Sully nodded. That sounded about right. His son seemed exactly this sort of man. Angry enough to yell, not angry enough to get out.
At a pretty nearly complete loss about what to do with his grandson, he said, “How about some ice cream?”
“We had dessert already,” Will said.
Sully sighed. Vera did raise good citizens. Another boy who could not tell a lie. It was discouraging. “You had ice cream?”
“Pumpkin pie.”
“With ice cream?”
“No.”
“Then you can have the ice cream now. We’ll pretend it was on top of the pie.”

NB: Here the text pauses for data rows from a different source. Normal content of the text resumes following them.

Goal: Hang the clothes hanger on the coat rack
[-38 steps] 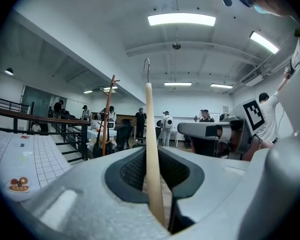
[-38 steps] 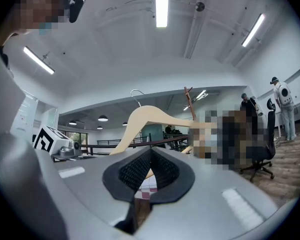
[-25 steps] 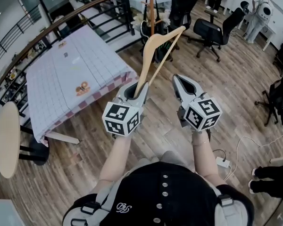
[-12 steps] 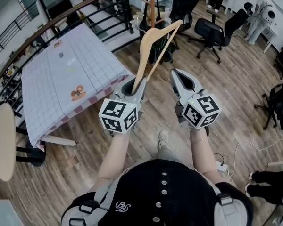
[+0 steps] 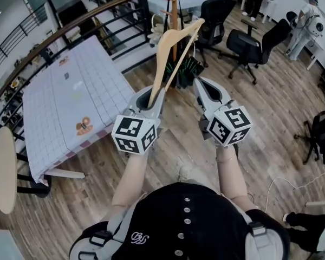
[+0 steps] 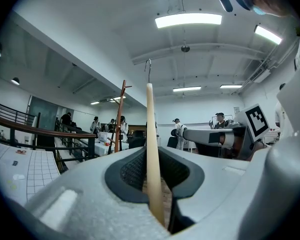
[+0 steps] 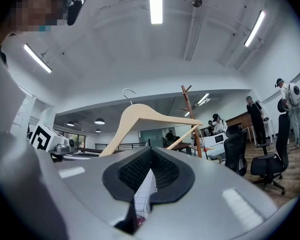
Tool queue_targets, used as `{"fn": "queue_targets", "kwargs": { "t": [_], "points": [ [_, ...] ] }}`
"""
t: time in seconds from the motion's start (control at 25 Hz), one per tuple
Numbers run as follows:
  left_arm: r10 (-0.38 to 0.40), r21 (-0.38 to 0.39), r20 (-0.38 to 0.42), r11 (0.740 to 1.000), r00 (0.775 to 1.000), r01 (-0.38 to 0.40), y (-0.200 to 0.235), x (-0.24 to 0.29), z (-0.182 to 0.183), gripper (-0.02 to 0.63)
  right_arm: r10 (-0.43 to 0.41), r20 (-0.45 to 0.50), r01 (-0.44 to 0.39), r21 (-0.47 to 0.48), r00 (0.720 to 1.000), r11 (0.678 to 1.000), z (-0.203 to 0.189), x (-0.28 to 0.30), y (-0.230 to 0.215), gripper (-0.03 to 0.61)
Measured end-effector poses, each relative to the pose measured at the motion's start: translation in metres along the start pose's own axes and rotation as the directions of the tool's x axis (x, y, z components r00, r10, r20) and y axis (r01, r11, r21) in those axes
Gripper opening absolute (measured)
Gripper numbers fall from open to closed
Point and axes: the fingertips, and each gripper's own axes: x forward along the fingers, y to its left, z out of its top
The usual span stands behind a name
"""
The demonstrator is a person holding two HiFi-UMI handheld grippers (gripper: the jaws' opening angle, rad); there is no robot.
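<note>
Left tongs [image 5: 151, 95] [image 6: 151, 160]: my jaws stand part-way apart, clamped on one end of the hanger's arm; the black pads press it from both sides.
Hanger [image 5: 170, 53] [image 6: 150, 129] [image 7: 140, 115]: pale wood, standing up and away from my left tongs, not on the rack.
Hook [image 6: 148, 65] [image 7: 129, 92]: thin metal, free in the air against the ceiling.
Right tongs [image 5: 199, 84] [image 7: 149, 156]: jaws drawn together at the tips, holding nothing; only a slit of checked cloth shows behind them. They sit just beside the left tongs, not touching the hanger.
Coat rack [image 5: 174, 7] [image 6: 120, 116] [image 7: 192, 116]: brown wooden pole with pegs, beyond the hanger. In the head view the hanger's top overlaps it; I cannot tell whether they touch.
Table [image 5: 54, 118]: checked cloth, to my left, carrying a few small items too small to name.
Hidden: the clamped end of the hanger sits inside my jaws; the rack's foot is behind the hanger and a black chair [image 5: 212, 14].
Cut off: round tabletop [image 5: 1, 169] at the left edge.
Count: one hanger, one coat rack, two tongs, at least two black office chairs.
</note>
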Motion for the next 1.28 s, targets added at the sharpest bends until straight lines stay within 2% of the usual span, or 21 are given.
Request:
{"fn": "queue_targets", "kwargs": {
  "t": [0.16,0.6,0.96,1.28],
  "points": [
    [0.023,0.026,0.0,0.999,1.0,-0.023,0.015,0.03,0.005,0.052,0.025,0.005,-0.025,0.002,1.0,1.0,0.002,0.026,-0.024,0.0],
    [0.055,0.014,0.036,0.998,0.998,-0.056,0.029,0.1,0.017,0.052,0.059,0.0,-0.059,-0.013,0.998,0.998,0.014,0.059,-0.087,0.0],
    [0.067,0.046,0.019,0.997,0.998,-0.067,0.039,0.118,0.009,0.052,0.078,-0.03,-0.078,0.009,0.997,0.997,-0.007,0.072,-0.108,0.0],
    [0.076,0.013,0.017,0.997,0.997,-0.076,0.064,0.132,0.012,0.052,0.091,-0.061,-0.088,0.041,0.994,0.995,-0.015,0.1,-0.113,0.0]
  ]
}}
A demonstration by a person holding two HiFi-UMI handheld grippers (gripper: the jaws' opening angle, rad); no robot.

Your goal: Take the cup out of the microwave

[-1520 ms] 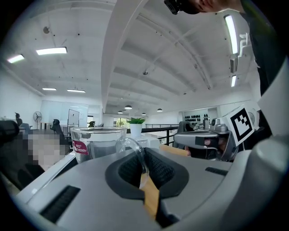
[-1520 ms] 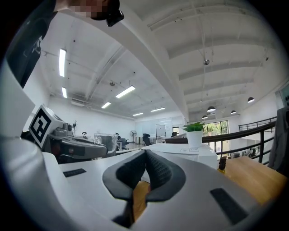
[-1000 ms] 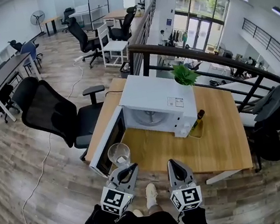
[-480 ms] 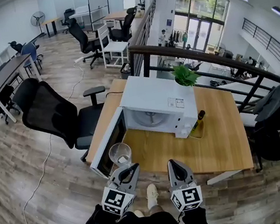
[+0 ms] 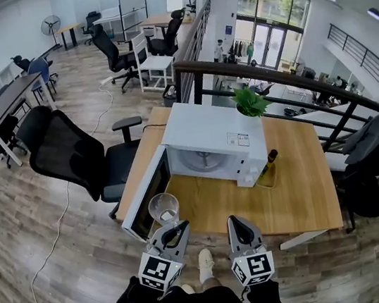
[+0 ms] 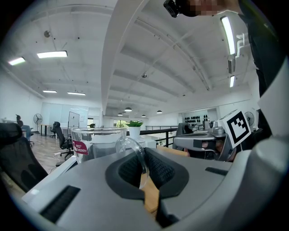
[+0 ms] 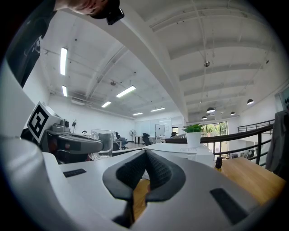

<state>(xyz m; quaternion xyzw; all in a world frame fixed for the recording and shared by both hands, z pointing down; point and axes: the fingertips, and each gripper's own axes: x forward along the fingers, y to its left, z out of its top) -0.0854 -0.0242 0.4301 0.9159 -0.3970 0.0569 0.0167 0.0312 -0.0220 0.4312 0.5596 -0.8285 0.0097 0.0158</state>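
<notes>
Left gripper (image 5: 175, 226): jaws clamped on the handle (image 6: 134, 151) of the clear glass cup (image 5: 163, 208). In the left gripper view the thin glass loop runs down between the two dark pads, and the cup body stands upright just past them, with a small red label on its side.

The cup is out of the microwave (image 5: 213, 143). It is just in front of the open door (image 5: 142, 196), at the near left corner of the desk (image 5: 292, 191). Cannot tell whether its base touches the desk or hangs above it.

Right gripper (image 5: 235, 223): jaws together, pads touching, nothing between them. It sits beside the left gripper at the near desk edge, apart from the cup. Both grippers point toward the microwave, roughly level.

The microwave is white and stands at the back left of the desk. Its door is swung out to the left and the turntable shows inside the cavity. A potted plant (image 5: 249, 100) stands on its top right corner. A dark bottle (image 5: 269, 160) stands on the desk just beside its right front corner.

A black office chair (image 5: 69, 155) stands on the wood floor (image 5: 17, 231) left of the desk. A dark jacket (image 5: 370, 143) hangs over a chair on the right. A white cable (image 5: 50, 240) trails across the floor.
</notes>
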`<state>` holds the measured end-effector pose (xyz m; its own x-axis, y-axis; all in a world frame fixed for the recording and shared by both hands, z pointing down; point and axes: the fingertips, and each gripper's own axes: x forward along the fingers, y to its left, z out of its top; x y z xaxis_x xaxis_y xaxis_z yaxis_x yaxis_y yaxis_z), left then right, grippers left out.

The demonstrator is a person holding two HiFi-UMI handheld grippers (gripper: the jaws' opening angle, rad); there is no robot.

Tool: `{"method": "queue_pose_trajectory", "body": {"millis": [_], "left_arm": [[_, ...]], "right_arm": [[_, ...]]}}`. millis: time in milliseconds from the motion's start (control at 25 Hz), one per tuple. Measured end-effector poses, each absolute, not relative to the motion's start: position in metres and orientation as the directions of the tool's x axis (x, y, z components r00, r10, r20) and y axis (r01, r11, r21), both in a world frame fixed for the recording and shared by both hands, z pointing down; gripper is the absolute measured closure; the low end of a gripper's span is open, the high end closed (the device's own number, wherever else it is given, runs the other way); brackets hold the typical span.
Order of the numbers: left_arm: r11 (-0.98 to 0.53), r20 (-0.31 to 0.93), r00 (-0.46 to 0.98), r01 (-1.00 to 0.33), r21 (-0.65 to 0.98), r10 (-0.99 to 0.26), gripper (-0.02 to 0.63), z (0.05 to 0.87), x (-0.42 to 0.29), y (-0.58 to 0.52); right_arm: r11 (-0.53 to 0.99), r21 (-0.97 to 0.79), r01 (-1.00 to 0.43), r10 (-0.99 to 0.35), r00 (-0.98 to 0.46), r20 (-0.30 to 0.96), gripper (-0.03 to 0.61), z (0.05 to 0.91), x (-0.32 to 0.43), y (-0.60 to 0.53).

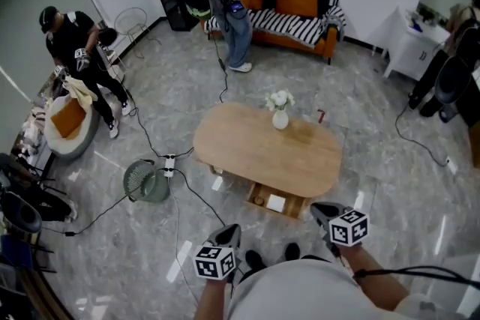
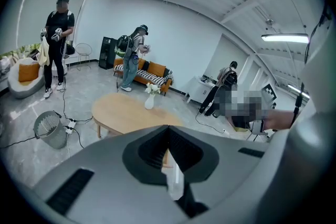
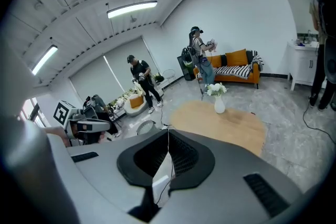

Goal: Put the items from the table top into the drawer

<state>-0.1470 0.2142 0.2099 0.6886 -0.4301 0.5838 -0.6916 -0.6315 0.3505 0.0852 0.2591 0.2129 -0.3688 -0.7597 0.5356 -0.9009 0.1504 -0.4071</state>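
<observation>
Grey marbled floor surrounds an oval light-wood table (image 1: 255,150), long axis left to right. A white vase of flowers (image 1: 280,116) stands upright near its far edge, with a small red object (image 1: 321,116) beside it. Only the head view shows the open wooden drawer (image 1: 276,200) beneath. Short of the table, the left gripper (image 1: 227,234) and right gripper (image 1: 324,212) hover, jaws pressed together, empty.

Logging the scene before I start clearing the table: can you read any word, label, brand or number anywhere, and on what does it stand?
No words or numbers can be read in any view.
Left marker cube and right marker cube: black-and-white square patterns only, no letters.
White card in the open drawer: too small to tell whether it carries print.
</observation>
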Motion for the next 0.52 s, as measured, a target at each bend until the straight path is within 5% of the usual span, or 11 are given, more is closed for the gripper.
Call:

Will thought about this. He’d been warned about Grandpa Sully, who was irresponsible. Still, if he was going to live with his grandfather, he was going to have to get used to such things. He sighed. “Okay.”
“Good,” Sully said, turning the key in the ignition. Thank God, in fact.
They headed out of town, Will silently fingering the lump on his forehead. Almost as interesting as the lump was the fact that his grandfather’s truck had a hole the size of a basketball in the floor beneath the passenger’s seat.
“Don’t fall through,” Sully warned when he saw his grandson peering down through the hole at the racing pavement below.
When they got to the new spur and had it pretty much to themselves, Sully said, “You want to drive?”
Will looked at him fearfully.
“Slide over,” Sully said, adding, “be careful of my bum knee.”